All the money we pay them for their time and labor! How dare they be behind!! Heads need to roll!
Because it takes you 4 hours to do what should be a 15 minute job at most.
That’s only the case if there are database optimisations included in the update. And even then you can restore a full backup - that includes the database.
Quite. Off with their heads!
Not, when you run DB on separate machine, for example MariaDB on Synology NAS And even if you have properly corelated backup of database done on NAS, you risk some data losss of most recent data. No perfect solution solution exists, I’m afraid.
Yes and no (cliche ) From one perspective it makes alot of sense to be able to have environment as much stable as possible, but on the other hand lets take a look at all the breaking changes that are implemented with every release. Can you imagine catching up all of these after lets say one year? I think that until internal architecture of core and all major add-ons is stable and no breaking changes are done here, there is no place for LTS yet. Just looking at this forum you can find probably hundreds of posts of people who lived happily with somehow stale system for several months and then decided to upgrade to most up to date version (usually due to introduction of desired functionality) and then run into serious problem of their system creashing. Smaller, but frequent changes make the whole process lots easier.
Or as us kiwis say “Yeah … Nah”
…and us Aussies too. Let’s be honest, you guys probably copied us.
Like Pavlova, Phar Lap, and all the other bollocks you stole. (You can keep Russell Crowe though). And can you identify any academic studies of “Yeah Nah” at Aussie Universities? Probably not, given the inherent contradiction in “Australian seat of higher learning”
@mirekmal, that’s why I use the MariaDB add-on but solely for the HA history.
I use a strict naming convention for my entity IDs but because integrations like ZHA generate their own based on some bizarre internal scheme, adding new zigbee devices become a complex process in that once the new device is added, I then need to go in and manually rename all attributes to conform to this convention. I then need to use MySQL client to rename the state record entity IDs to conform to this convention and reconnect to history. A bit of a pain.

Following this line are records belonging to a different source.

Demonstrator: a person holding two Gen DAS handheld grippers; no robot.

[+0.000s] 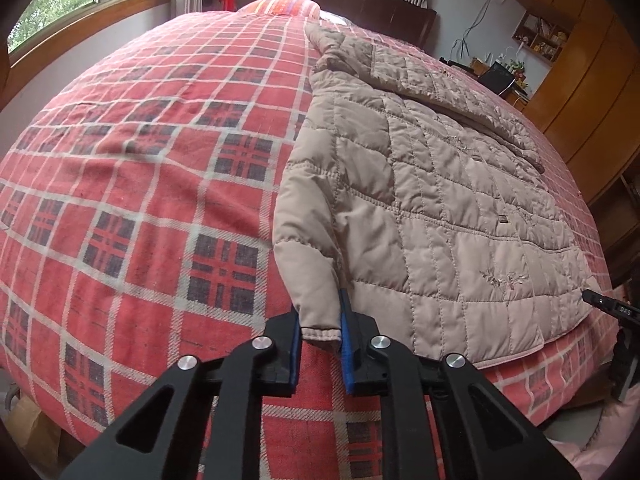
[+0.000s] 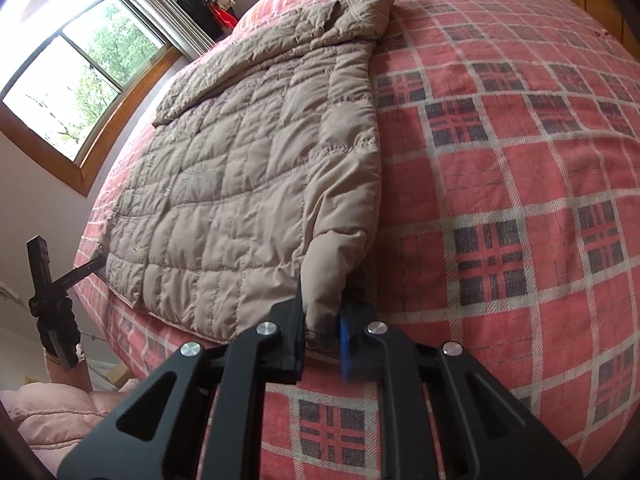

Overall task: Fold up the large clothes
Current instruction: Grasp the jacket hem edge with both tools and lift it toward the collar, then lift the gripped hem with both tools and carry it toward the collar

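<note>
Each hand-held gripper, left (image 1: 320, 344) and right (image 2: 322, 338), pinches a sleeve cuff of the quilted jacket (image 1: 432, 200), spread on the bed (image 1: 140, 168). Soft, puffy, probably light; cuffs give firm holds.

The right tool (image 2: 322, 322) grips a cuff of the beige quilted jacket (image 2: 248, 160) lying on the red plaid bedspread (image 2: 520, 184).
</note>
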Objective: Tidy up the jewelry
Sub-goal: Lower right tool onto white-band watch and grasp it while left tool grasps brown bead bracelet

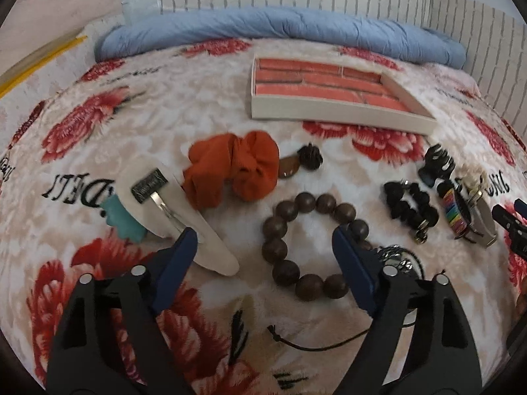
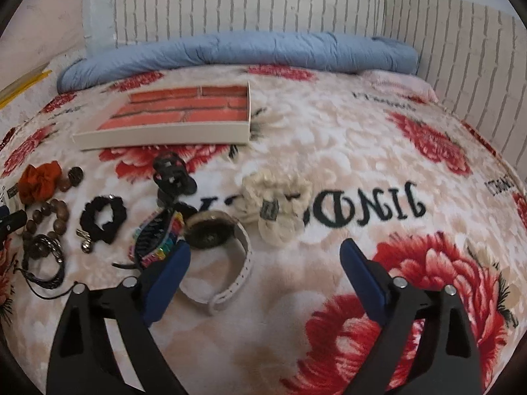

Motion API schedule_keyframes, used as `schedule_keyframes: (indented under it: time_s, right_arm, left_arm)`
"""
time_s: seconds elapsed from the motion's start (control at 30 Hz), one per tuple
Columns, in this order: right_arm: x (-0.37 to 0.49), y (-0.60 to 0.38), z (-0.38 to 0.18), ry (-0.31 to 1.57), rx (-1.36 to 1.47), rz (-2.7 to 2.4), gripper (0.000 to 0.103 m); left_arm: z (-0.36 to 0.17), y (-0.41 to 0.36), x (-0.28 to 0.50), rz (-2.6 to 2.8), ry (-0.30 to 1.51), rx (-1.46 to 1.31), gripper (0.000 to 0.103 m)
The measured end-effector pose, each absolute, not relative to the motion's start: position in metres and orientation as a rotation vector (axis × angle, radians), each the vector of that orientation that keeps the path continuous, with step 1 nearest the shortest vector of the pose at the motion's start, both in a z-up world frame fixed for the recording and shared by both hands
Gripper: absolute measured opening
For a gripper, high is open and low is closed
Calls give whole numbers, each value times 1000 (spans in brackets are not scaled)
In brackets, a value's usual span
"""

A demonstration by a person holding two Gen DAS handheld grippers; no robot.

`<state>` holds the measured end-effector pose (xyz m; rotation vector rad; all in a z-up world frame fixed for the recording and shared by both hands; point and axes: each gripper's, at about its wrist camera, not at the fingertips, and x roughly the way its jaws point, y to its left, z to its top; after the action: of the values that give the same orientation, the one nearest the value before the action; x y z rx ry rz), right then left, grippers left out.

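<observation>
Across the flowered blanket (image 2: 329, 138) the jewelry lay in a loose row in front of a shallow tray (image 1: 332, 112) lined with brick-patterned paper, its long axis running side to side. Both tools stood spread wide and held nothing: the left gripper (image 1: 265, 240) hovered over the wooden bead bracelet (image 1: 306, 247), one fingertip above the long cream hair clip (image 1: 184, 217), which lay slanted with its narrow end toward the camera. An orange scrunchie (image 1: 234, 171) sat behind the beads, near the tray's front wall. The right gripper (image 2: 263, 253) hung over bare blanket; its left finger was just beside the watch (image 2: 210, 230), whose pale strap looped toward the camera. A cream scrunchie (image 2: 276, 204) lay just beyond, a black scrunchie (image 2: 105, 214) and black claw clip (image 2: 173, 174) to its left. Open blanket stretched to the right, up to the blue rolled quilt (image 2: 237, 52).
</observation>
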<state>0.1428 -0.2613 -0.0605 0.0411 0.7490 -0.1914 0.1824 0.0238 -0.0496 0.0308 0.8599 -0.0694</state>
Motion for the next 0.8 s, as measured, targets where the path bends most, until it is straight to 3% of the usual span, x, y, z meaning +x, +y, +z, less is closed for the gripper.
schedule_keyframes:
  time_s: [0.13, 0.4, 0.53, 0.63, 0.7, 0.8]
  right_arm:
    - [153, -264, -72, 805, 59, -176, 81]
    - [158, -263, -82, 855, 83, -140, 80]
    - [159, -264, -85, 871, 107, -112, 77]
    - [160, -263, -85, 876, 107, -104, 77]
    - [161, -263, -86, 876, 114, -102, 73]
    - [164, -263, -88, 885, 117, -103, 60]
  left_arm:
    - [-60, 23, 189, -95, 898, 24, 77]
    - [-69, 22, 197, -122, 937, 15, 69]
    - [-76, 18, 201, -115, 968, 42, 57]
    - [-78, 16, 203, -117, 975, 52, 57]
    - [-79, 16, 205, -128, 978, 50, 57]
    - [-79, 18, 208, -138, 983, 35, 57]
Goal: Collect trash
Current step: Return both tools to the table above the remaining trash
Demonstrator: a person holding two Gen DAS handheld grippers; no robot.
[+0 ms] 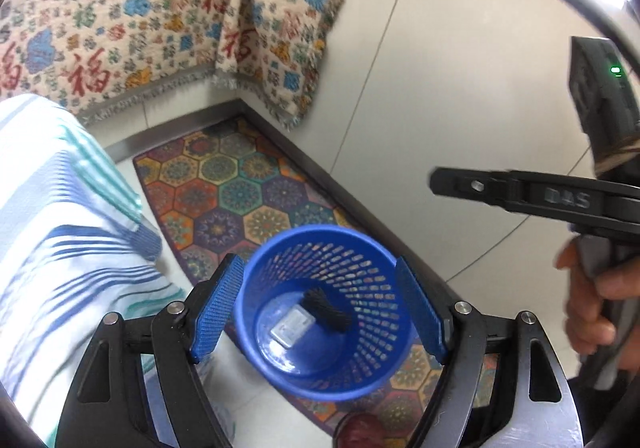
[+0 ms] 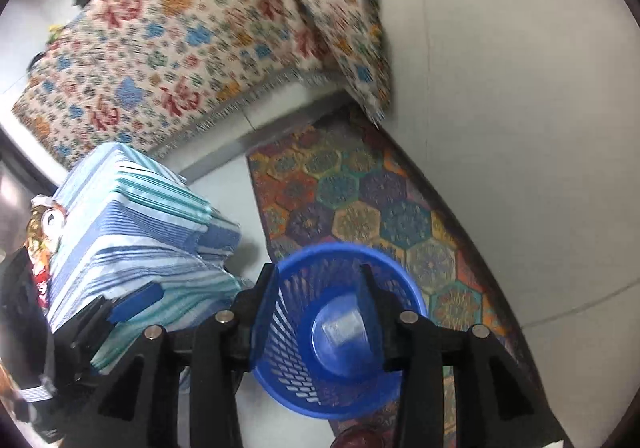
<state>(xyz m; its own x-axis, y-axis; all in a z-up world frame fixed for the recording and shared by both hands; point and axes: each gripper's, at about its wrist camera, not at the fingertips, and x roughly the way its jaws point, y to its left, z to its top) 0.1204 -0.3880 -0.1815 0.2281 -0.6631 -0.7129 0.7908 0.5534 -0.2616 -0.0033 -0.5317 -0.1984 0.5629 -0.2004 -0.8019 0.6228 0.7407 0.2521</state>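
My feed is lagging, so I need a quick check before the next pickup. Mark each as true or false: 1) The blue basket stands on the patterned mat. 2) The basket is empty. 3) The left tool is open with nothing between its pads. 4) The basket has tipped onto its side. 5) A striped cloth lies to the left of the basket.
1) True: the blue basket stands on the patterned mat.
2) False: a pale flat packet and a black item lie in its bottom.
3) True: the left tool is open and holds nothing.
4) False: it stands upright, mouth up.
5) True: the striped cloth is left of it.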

This was the case at least until 2023.4 as the HA developers have abandoned all standard conventions for using an RDBMS. Previously the Schema sensibly reflected the field naming and typing conventions. Now:
- Of the 27 fields in
state
17 are always NULL. If you no longer use a field in a record then drop it from the schema and update the access logic accordingly. - Here are the last three records (non-null fields only):
MariaDB [homeassistant]> select state_id, state, old_state_id, attributes_id, last_updated_ts, hex(context_id_bin), metadata_id from states order by state_id desc limit 3;
+----------+-------+--------------+---------------+-------------------+----------------------------------+-------------+
| state_id | state | old_state_id | attributes_id | last_updated_ts | hex(context_id_bin) | metadata_id |
+----------+-------+--------------+---------------+-------------------+----------------------------------+-------------+
| 22103002 | 251 | 22102948 | 1692411 | 1682606106.03683 | 0187C323A5B4C638D373ED28E0038EE0 | 50 |
| 22103001 | 241 | 22102947 | 1692335 | 1682606104.809538 | 0187C323A0E9085035666CCDA7DF403A | 31 |
| 22103000 | on | 22102998 | 1994667 | 1682606084.416874 | 0187C323514080109935301BEBAA55D7 | 164 |
+----------+-------+--------------+---------------+-------------------+----------------------------------+-------------+
3 rows in set (0.004 sec)
- As you can see, all non-numeric/link info is encapsulated in a packed tinyblob. In practice this makes the DB unusable outside of the HA app, and quite honestly using a MariaDb pointless.
- The
statistics
,statistics_runs
andstatistics_short_term
tables have been similarly mangled.
@tom_l, I clearly seemed to have pissed you off somehow, as this is getting a touch ad-hominem If this is the case, then I apologise as this wasn’t my intention.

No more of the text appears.